I have been reading through a lot of discussions about fins and fin set up, and i know ye all are probably sick of discussing it, but where i come from (EIRE) you don't see really any of these adjustable system.  

A bunch of us were discussing them over a few pints the other night and we came to the conclusion that they must really be for pro surfers, but yet most of them don't seem to use them!!!

Form reading other discussions on this it seems they do change the feel of the board but are they used that much?  caus any off the rack boards i see tend to have the FCS or Future fin systems...

personally i dont think I would notice any difference but then again i tend to do a lot of my surfing in the wite-wash hahaha 

 

by the way folks take it easy on me virgin participant here!!

[/quote]

 

Hi egg30, Fin systems that can install with ease in any bottom contour of a board which can have fiber glass fins made easily for so the board can perform is not a gimmick.

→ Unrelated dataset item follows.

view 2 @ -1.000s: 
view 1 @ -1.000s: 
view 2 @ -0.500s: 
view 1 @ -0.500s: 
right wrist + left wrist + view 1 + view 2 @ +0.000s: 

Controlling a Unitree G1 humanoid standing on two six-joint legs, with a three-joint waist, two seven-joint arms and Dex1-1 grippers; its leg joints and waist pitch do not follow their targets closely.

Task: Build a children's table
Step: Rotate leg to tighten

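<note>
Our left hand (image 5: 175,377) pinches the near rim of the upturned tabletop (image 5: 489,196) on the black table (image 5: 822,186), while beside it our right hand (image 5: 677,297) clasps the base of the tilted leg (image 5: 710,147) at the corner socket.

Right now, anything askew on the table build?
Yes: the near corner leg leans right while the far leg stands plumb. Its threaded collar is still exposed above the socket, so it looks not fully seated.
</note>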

A fin system designed only for shipping boards which makes alot of claims to performance and you have to shape the board around the finsystem, is a gimmick. Most fin systems that came out in the early to mid 90's were designed for shipping multiple boards to save shipping costs and all the board builders gave the molders their designs to make their fins out of plastic for costs. Once everybody had their fin designs made in plastic to cut costs the market stop focus on fins at that point, because all the focus switch to board designs and the molders now called themself fin companies. Coming into the 21 Century board designs changed so much that you had to focus on something esle that is related to performace of the board and well we know that would be fins, so now everybody wants to be a fin company.  

 

What I find is that the surfing industry seems to think that surfing started in the 90's, because alot of up coming finsystems are remakes of systems prior to the 90's which have come and gone. This is the reason you see mainly FCS and Future Fins in boards, because people are slow to change by habit in the surfing industry as a whole. And when you have large inventory of boards with a certain system in it the companies don't want to invest into change, it would kill the existing inventory and out date their boards. The funny thing is that will happen anyway because the consumer market will force the change and become smarter than the manufacture! I noticed that change in the last 3 years that the consumer is smarted in buying their boards. The excuse by the board manufactures that the systems are to complicated so they sell you on a shipping finsystem is coming to a end from what I can see.

 

In answer to your question why pros don't all use finsystems is simple, the boards are designed for them and that's one less thing for them to think about. Not to mention their boards are supplied by their sponsors. If they had to pay for their boards and buy them off a rack, I believe they would be more app to trying a board with a finsystem instead. Newer finsystems will change the way we buy boards in the future.

 

Mahalo,Larry

 

 

 

 

 

I’ve turned a dog of a board into a line driving turning machine by adjusting the cant and the distance for and aft of a quad setup.Look at the 10.5" longboard box,it’s adjustable.I know most boards and fin set ups are different,but it would be cool to have a small reference chart that tells you the different adjustability variations and the affect they have on the ride.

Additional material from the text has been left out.